◆ Problem description: Look through the data below and return each line where "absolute" appears.
::: Material for this exercise
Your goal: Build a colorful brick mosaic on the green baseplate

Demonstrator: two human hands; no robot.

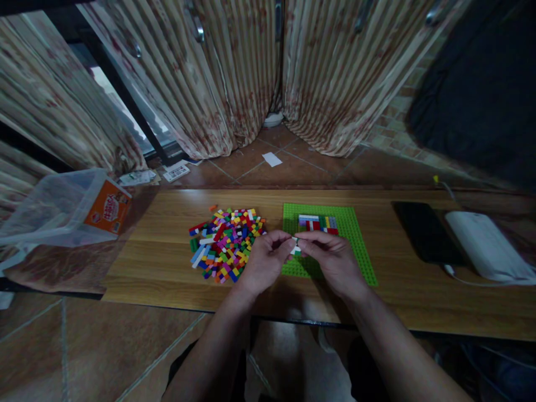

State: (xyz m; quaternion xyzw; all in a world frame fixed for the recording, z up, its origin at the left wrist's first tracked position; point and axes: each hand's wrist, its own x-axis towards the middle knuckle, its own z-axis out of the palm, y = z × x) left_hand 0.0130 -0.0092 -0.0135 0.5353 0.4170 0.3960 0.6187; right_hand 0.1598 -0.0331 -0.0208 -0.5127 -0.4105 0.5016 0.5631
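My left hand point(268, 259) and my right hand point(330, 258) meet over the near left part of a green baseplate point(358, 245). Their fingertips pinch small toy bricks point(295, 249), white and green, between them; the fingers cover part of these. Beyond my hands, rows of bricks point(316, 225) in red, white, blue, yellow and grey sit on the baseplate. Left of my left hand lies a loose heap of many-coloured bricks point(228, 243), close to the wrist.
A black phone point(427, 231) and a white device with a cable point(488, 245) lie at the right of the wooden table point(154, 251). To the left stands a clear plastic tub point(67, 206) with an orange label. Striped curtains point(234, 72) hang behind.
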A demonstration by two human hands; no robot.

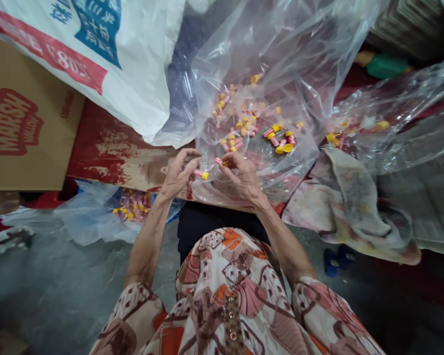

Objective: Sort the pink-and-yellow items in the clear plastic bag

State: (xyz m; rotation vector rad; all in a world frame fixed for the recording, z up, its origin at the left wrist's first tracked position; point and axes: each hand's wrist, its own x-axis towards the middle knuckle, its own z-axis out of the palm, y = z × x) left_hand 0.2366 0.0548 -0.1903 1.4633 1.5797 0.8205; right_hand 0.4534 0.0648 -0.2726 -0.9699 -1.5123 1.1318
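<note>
My left hand (pixel 178 172) pinches a small pink tube with a yellow cap (pixel 201 174). My right hand (pixel 243 175) holds another small pink tube (pixel 219 161) at its fingertips. Both hands sit at the near edge of a large clear plastic bag (pixel 281 64) spread open in front of me. Several pink tubes with yellow caps (pixel 248 125) lie scattered inside it, along with loose yellow caps (pixel 288 147).
A second clear bag (pixel 399 118) with a few tubes lies at the right over a stained cloth (pixel 350 202). A white woven sack (pixel 107 54) and a cardboard box (pixel 18 133) stand at the left. A blue bag of tubes (pixel 131 204) lies below the left hand.
</note>
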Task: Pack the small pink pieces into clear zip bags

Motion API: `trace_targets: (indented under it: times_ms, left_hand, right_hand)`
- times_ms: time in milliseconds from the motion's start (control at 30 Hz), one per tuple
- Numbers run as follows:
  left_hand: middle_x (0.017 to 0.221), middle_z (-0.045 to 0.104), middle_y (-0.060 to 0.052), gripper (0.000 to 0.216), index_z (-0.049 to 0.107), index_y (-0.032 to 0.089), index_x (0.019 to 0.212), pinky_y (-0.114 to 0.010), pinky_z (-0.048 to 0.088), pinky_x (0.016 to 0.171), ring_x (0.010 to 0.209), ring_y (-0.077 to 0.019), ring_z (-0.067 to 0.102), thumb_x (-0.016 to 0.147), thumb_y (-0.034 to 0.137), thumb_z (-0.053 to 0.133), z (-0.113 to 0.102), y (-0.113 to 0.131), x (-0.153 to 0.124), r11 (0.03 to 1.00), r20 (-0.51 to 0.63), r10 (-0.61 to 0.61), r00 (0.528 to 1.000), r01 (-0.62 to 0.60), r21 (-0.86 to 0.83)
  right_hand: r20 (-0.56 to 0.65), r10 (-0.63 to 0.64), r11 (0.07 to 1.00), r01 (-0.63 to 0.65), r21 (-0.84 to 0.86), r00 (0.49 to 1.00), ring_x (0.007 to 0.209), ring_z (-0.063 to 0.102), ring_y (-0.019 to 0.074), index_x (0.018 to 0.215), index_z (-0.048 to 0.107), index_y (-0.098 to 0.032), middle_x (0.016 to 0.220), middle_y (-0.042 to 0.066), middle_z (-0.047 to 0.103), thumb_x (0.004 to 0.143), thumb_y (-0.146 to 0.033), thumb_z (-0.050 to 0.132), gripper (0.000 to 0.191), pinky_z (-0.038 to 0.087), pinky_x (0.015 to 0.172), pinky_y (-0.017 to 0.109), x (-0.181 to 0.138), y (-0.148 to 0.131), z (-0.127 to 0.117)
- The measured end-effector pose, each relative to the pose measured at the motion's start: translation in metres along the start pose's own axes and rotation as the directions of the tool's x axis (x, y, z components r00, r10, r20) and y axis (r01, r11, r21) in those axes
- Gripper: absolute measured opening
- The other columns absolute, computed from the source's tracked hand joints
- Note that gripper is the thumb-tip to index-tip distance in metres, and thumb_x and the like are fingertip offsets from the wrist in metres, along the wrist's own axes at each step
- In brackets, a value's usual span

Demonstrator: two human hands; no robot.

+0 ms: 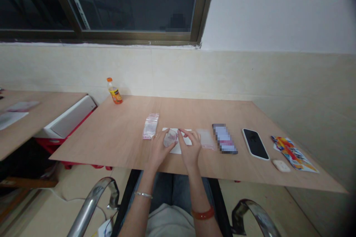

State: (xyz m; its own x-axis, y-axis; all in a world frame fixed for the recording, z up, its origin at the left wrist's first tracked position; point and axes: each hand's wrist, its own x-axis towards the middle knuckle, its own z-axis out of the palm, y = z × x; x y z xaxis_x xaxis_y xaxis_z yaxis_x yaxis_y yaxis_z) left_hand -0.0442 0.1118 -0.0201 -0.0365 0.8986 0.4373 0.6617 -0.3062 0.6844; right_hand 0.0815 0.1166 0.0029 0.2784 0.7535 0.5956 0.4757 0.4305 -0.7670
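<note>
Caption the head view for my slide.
Left hand holding a clear plastic bag, right hand at its edge, over a table.

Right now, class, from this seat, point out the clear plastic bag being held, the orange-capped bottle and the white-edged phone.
Clear plastic bag [169,139]: head view, middle of its clear side.
Orange-capped bottle [114,92]: head view, its label.
White-edged phone [255,143]: head view, its dark screen.

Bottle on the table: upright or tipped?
Upright: the bottle stands base down on the table, orange cap at the top.

Left hand [158,148], right hand [190,149] near each other, both half-curled.
</note>
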Motion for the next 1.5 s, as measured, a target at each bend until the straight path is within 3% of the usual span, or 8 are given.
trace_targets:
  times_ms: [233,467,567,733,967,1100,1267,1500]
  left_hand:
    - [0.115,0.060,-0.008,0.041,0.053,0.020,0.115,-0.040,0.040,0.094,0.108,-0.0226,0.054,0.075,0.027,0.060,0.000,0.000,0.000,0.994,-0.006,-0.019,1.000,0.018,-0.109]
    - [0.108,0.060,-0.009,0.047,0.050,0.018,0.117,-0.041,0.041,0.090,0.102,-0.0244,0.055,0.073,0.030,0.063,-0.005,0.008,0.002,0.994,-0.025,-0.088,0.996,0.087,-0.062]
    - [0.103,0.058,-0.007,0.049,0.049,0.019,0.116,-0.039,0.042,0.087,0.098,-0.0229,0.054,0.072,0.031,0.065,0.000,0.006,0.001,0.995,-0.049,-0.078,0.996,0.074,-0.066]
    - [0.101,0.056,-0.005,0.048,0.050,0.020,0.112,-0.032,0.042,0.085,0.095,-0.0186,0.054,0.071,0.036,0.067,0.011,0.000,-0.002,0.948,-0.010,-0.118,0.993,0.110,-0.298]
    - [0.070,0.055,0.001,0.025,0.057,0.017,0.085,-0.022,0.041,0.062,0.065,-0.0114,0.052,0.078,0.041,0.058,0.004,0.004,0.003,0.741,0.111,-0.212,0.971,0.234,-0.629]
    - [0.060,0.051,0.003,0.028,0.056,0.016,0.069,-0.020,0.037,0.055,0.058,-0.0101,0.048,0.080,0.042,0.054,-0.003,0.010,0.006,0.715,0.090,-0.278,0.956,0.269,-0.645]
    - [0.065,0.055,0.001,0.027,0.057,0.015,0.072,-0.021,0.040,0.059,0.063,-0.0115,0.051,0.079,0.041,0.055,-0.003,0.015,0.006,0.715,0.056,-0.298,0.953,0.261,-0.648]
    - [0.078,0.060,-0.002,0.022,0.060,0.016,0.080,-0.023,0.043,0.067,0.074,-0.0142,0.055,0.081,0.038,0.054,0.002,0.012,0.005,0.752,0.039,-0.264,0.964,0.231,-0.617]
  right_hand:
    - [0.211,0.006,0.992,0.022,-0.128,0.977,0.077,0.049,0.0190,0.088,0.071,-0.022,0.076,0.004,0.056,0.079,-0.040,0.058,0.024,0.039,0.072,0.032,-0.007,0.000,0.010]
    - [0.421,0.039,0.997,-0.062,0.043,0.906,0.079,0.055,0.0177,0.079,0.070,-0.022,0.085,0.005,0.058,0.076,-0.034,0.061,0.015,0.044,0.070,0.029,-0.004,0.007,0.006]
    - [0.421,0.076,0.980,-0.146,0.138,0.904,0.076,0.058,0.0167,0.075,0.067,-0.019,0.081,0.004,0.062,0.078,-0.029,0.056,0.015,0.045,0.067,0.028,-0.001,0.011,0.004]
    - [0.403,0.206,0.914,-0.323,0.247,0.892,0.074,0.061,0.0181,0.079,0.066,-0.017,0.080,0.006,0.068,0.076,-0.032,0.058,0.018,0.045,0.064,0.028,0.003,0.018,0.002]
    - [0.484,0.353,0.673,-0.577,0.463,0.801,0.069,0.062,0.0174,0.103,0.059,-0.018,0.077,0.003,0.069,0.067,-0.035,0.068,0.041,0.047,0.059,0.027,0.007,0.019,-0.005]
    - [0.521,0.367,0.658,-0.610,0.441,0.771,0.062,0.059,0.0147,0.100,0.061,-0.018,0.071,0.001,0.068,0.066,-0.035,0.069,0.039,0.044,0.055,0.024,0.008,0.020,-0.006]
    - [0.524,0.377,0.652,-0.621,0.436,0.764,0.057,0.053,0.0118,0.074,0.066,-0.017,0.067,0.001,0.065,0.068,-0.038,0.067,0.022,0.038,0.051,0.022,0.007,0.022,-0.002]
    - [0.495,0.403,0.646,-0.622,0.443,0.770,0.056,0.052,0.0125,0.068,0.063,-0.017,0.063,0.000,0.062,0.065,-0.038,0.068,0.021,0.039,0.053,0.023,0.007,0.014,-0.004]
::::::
◆ Your response:
- Gripper: absolute measured opening
- The other columns absolute, computed from the source's tracked hand joints

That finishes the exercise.